Would you please output, word for word, the span of the listing below that opens on the line containing "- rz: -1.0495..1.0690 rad" and closes on the line containing "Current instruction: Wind"? Include both ends and nothing more.

[RECORD SET]:
##########

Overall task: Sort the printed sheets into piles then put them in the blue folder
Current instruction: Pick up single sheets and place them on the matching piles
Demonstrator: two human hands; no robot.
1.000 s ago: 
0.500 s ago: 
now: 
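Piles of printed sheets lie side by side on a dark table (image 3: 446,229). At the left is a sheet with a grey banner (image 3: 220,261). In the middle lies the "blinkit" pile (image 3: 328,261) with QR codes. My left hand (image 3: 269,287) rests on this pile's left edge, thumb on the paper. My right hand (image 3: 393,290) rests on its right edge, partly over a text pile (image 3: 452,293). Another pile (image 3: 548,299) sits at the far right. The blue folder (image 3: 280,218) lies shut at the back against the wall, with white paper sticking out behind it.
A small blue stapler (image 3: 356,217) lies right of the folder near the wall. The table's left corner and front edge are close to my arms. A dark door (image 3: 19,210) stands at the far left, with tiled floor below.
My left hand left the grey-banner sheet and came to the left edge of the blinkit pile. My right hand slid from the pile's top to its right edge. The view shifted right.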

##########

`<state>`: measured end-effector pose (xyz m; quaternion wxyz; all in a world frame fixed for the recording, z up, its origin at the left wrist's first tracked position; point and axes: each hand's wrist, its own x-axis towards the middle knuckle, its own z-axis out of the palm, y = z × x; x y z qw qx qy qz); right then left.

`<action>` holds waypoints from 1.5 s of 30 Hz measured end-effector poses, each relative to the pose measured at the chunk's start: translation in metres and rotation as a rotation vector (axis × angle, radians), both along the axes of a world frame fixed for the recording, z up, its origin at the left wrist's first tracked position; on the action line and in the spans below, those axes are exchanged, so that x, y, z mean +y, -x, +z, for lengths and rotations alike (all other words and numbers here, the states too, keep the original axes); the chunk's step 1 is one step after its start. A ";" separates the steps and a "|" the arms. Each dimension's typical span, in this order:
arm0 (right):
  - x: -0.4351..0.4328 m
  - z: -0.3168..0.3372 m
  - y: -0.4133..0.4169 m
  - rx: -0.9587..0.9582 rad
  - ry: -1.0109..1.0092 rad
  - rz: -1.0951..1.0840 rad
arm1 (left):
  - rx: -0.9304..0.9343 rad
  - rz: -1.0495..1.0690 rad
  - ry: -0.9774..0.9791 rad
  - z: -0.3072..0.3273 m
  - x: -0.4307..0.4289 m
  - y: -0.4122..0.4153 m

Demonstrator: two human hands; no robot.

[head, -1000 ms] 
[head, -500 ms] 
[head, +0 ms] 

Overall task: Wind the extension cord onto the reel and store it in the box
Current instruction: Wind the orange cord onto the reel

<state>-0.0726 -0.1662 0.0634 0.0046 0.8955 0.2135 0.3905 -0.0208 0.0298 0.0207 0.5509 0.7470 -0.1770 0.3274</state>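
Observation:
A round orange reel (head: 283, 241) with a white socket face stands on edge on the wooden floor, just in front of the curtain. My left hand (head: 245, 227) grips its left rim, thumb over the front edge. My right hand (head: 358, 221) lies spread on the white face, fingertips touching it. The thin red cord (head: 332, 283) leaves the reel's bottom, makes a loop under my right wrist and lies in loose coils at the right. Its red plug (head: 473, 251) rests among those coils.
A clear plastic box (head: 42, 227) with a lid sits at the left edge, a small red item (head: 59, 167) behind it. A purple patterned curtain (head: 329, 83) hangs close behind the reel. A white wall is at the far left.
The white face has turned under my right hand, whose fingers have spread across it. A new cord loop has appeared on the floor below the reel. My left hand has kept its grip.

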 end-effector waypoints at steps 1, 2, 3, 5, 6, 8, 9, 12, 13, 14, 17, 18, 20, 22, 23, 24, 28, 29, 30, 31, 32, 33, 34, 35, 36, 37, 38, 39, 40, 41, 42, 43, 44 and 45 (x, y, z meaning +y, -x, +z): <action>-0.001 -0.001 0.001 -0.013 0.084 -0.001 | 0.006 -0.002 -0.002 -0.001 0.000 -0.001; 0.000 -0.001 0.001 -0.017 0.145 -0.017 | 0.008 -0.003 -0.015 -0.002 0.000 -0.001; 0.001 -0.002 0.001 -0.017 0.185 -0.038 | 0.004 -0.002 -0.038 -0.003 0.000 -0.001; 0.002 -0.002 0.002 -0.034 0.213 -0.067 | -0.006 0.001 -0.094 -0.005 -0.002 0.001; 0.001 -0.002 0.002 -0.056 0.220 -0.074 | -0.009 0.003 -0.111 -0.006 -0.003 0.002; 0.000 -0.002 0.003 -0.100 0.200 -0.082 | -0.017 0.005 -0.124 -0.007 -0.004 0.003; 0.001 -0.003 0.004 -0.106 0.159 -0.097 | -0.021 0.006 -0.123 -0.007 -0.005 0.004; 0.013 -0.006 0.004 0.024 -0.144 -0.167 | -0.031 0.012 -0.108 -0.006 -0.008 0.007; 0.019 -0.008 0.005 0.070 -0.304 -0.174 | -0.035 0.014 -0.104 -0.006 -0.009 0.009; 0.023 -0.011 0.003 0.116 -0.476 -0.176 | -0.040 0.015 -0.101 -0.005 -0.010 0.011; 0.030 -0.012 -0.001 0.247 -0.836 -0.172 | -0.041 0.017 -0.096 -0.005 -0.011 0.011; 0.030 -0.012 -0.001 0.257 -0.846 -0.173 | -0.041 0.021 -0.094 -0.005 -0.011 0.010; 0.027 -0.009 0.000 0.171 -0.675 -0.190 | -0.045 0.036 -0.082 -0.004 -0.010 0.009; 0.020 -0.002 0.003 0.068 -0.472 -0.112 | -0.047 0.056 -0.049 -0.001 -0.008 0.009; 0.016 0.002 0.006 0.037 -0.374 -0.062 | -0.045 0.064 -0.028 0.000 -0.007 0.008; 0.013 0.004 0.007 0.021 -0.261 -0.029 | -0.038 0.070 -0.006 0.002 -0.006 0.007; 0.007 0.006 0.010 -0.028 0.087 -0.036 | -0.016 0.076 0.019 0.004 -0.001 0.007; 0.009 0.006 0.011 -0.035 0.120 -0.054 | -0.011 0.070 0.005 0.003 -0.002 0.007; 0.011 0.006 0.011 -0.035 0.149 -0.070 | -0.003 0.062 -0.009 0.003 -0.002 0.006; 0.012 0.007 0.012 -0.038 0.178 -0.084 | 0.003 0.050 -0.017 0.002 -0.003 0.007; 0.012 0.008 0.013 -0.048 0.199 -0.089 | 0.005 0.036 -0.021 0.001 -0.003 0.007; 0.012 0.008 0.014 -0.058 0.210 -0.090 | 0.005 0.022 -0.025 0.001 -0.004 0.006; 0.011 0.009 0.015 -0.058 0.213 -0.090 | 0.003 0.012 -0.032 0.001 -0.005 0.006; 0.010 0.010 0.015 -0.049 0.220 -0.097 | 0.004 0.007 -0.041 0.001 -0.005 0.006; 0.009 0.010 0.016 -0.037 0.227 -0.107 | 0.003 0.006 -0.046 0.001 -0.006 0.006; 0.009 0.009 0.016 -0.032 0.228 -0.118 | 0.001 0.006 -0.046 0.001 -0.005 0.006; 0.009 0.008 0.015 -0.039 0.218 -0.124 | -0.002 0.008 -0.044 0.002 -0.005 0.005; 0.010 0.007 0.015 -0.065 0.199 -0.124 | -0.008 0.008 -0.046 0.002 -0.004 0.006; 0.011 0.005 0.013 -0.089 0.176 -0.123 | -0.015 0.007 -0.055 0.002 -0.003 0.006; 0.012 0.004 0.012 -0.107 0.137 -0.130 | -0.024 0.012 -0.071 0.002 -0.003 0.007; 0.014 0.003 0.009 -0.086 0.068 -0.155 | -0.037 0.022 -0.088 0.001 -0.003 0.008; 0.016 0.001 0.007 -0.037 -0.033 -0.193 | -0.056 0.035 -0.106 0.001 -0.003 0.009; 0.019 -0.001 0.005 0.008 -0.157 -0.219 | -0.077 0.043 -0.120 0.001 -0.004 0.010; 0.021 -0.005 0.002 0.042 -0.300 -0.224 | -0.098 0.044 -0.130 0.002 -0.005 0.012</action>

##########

[RESULT OF THE EXERCISE]:
  - rz: -1.0495..1.0690 rad
  - ry: -0.9774..0.9791 rad
  - z: -0.3072..0.3273 m
  - x: -0.4307..0.4289 m
  - y: -0.4122..0.4153 m

Demonstrator: two human hands; no robot.

[head, -1000 ms] 
[head, -500 ms] 
[head, +0 ms] 

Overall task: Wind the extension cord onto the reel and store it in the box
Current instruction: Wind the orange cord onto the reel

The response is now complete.